Vanilla Buttercream Frosting

  • 1 pound unsalted butter softened
  • 6 cups powdered sugar
  • 2 teaspoons vanilla extract
  • 2 tablespoons heavy cream
I always use Kosher salt in my kitchen! If using table salt, start with half the amount and adjust to taste, as it is much "saltier" by volume.

Instructions
 

  • Preheat an oven to 350° F and line two 8" round cake pans with parchment paper.
  • In the bowl of a mixer fitted with a paddle combine the softened butter and sugar. Begin creaming the butter and sugar, scraping down the sides of the bowl as needed, for 4 minutes. Or until light and fluffy. Do not rush this process.
  • In a separate bowl combine the flour, baking powder, baking soda, and salt. Set aside.  Measure out the milk, add in the sour cream and stir until fully combined. Set aside.
  • Once the butter and sugar have become light and fluffy, add in the eggs, one at a time, mixing well after each addition.
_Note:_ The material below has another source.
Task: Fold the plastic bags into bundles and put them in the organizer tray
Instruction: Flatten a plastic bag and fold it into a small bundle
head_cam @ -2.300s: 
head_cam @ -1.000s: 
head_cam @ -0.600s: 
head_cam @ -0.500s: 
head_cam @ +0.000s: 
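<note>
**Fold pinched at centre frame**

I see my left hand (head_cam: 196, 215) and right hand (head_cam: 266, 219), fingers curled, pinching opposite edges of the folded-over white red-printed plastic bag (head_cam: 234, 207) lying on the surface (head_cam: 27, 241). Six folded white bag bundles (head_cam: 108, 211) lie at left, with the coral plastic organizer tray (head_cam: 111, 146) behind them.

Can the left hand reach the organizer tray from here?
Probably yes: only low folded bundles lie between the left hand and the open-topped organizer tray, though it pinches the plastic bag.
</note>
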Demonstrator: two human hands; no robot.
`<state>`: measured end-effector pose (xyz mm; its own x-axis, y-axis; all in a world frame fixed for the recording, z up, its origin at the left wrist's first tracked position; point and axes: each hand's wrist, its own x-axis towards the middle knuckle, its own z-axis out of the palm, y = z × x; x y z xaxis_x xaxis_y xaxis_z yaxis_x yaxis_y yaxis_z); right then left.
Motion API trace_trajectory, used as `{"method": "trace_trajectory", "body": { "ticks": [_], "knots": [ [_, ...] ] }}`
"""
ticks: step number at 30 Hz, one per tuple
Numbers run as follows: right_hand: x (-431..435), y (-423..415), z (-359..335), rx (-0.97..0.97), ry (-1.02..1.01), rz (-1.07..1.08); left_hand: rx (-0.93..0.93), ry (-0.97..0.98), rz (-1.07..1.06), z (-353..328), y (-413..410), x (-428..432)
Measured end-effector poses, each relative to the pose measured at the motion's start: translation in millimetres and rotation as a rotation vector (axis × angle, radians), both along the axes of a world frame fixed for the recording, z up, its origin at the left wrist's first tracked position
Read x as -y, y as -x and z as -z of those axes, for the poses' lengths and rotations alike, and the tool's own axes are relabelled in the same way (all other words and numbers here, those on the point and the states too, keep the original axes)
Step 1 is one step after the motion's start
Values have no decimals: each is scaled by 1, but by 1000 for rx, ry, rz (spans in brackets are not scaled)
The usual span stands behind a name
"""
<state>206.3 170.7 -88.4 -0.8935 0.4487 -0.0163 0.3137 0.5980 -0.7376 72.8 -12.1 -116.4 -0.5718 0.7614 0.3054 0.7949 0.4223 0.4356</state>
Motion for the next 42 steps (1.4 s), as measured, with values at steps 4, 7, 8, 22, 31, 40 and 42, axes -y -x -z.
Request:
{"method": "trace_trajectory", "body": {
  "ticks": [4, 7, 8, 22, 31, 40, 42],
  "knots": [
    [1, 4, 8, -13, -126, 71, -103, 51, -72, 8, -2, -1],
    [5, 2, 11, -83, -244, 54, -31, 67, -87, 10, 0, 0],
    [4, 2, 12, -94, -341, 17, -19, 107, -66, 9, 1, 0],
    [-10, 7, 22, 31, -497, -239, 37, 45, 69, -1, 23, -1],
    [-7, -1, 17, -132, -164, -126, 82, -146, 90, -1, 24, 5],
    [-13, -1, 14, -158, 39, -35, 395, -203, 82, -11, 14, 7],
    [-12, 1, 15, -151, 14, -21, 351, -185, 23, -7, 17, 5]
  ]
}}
Beat in the vanilla extract.
  • Add ⅓ of the dry ingredients to the butter mixture, mix on low just until combined.  Pour in ⅓ of the milk mixture, mix on low until just combined.  Continue this process until all of the flour and milk mixtures have been incorporated. Scraping down the sides of the bowl as needed.
  • Pour into prepared pans.  Using a scale can help you divide the batter equally.  Bake in a 350° F oven for approximately 30-40 minutes. To check if the cake is done, insert a toothpick in the center of the cake, if the toothpick comes out with wet batter on it, bake longer. If the toothpick comes out with moist crumbs on it, remove from the oven and allow to cool for 10 minutes before removing from the pan. Place on a cooling rack and allow to cool completely before frosting.

Vanilla Buttercream Frosting

  • In a mixing bowl fitted with the paddle attachment add the softened butter and begin mixing it until smooth, light and fluffy. Approximately 5 minutes. Scrape down the sides of the bowl as needed.
  • With the mixer on the lowest setting, slowly add in the powdered sugar, 1 cup at a time, stopping to scrape the bowl as needed. Once all of the powdered has been added, turn the mixer speed up to next setting and mix for 1 minute.
  • Stop the mixer, scrape the bowl and add in the vanilla extract and heavy cream. Mix well to combine. Enjoy!